Share your dilemmas and get honest opinions from other Mumsnetters.

To think DH should not teach our daughter that she can come to him if shes not happy with my parenting.

46 replies

SaveSomeSpendSome · 17/05/2016 13:02

DD is 3.7 years old. We just have the one child.

DD has got into a habit of telling dh tales on me when she thinks im in the wrong and he will come and bollock me in front of dd.

Simple things like if dd is not doing as she is told and i send her to the naughty step and she then refuses to go i will take her there myself. In order to do this i need to take her by the hand or arm and lead her there.

She will scream etc that i have hurt her even when i have barely touched her. After coming off the naughty step she will go straight to dh and tell him i hurt her arm.

Dh comes to me in front of dd and wants an explanation of the situation. If he feels im wrong he will tell me this infront of dd.

I do not like this as i feel dd is starting to understand that daddy will tell mummy off if i go to him.

I ve asked dh not to do this but he says he cant ignore and not act on something she tells him.

Another incident today is that i was trying to get dds attention and she wasnt responding to me as she was engrossed in something so i tapped her on the arm as you would to get someones attention and she then went straight to dh telling him i had pinched her.

I ve asked dh to back me up when she goes to him but he says he cant do that.

I feel that dd thinks im on the same level as her like her pre school friends.

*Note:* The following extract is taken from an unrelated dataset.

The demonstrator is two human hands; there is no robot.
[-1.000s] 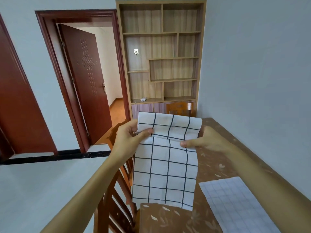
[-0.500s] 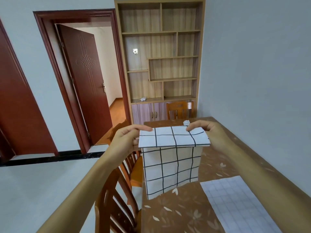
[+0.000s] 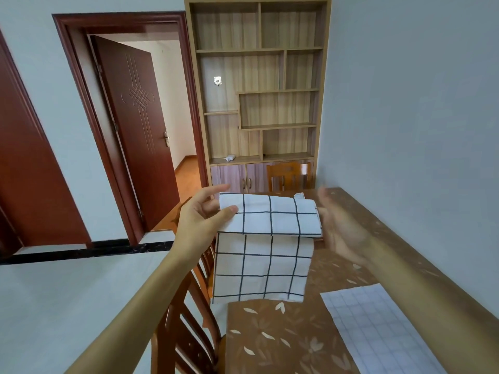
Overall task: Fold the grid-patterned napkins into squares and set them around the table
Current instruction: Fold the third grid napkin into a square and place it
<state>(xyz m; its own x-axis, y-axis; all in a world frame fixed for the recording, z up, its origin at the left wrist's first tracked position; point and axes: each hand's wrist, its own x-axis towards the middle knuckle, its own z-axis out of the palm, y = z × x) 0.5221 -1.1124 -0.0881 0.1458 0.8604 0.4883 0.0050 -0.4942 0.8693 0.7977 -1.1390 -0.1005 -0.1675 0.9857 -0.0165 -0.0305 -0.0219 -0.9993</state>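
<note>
At 5 o'clock a flat napkin (image 3: pixel 378 327) lies on the table (image 3: pixel 283 344); a chair (image 3: pixel 189 333) stands at 7. At centre, the left hand (image 3: pixel 199 222) pinches the folded napkin (image 3: pixel 270 220) by its left edge, thumb on top. The blurred right hand (image 3: pixel 340 228), fingers straight, touches its right edge above bare tabletop.

We can read no text, label, brand, number or sign anywhere in this view. The only marks we find are patterns. There are crossed lines on the white cloth napkin with black grid lines (image 3: pixel 270 220) at the centre, pale leaf prints on the brown table covering (image 3: pixel 283 344) at 5 o'clock, and a carved knot ornament on the dark red wooden door (image 3: pixel 137 117) at 10 o'clock.
</note>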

It is worth mentioning that dh was badly physically and emotionally abused by his father (he has now no contact) who always told him to not tell tales on him etc. So he feels that he has to listen and act on things dd tells him as he knows what its like to not be able to tell people if your parent does something to you that you dont like.

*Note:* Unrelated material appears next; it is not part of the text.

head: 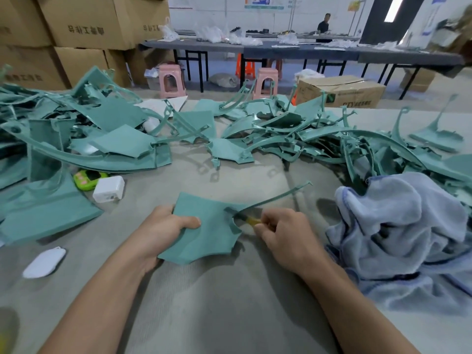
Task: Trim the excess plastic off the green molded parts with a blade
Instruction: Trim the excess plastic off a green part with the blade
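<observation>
Centre of the grey cloth-covered table (pixel 229 315): flat teal-green molded plastic part (pixel 204 238), left hand (pixel 163 226) gripping its 9 o'clock edge, thumb on top. Right hand (pixel 283 233) curled round a yellow-handled blade (pixel 251 221), tip at the part's 2 o'clock notch, where a thin green strip (pixel 275 198) runs off toward 2 o'clock.

Heap of loose green molded parts (pixel 115 139) spans 9 to 3 o'clock. Crumpled blue-grey towel (pixel 398 226) at 3 o'clock. White charger block (pixel 108 189) at 10 o'clock. Brown cardboard box (pixel 342 94) at 1 o'clock, print begins "PTY", rest blurred.
</observation>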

Aibu to think dh should back me up in front of dd but then speak to me afterwards if hes not happy with the situation?

OP posts:
littleGreenDragon · 17/05/2016 13:58

The reason dh doesnt back me up is because he doesnt agree with my side of the story and he feels i teach dd the wrong things sometimes and he doesnt want dd thinking the wrong things i do is right and if he backs me up he says hes teaching her the wrong things i do is right and thats not the message he wants to give her.

Sound like he is being very deliberate in undermining you then - he is right and your place is in the wrong and your DD has to be taught that.

No idea how you get round that Sad.

Our conflicts are decided between us then we do a united front though there are not that many conflicts - we have more discussions on the way forward and we don't have the view the other is just wrong - more they have different concerns from the other.

SaveSomeSpendSome · 17/05/2016 13:59

Happy

He has put her on the naughty sept before now and yes she does complain about him!!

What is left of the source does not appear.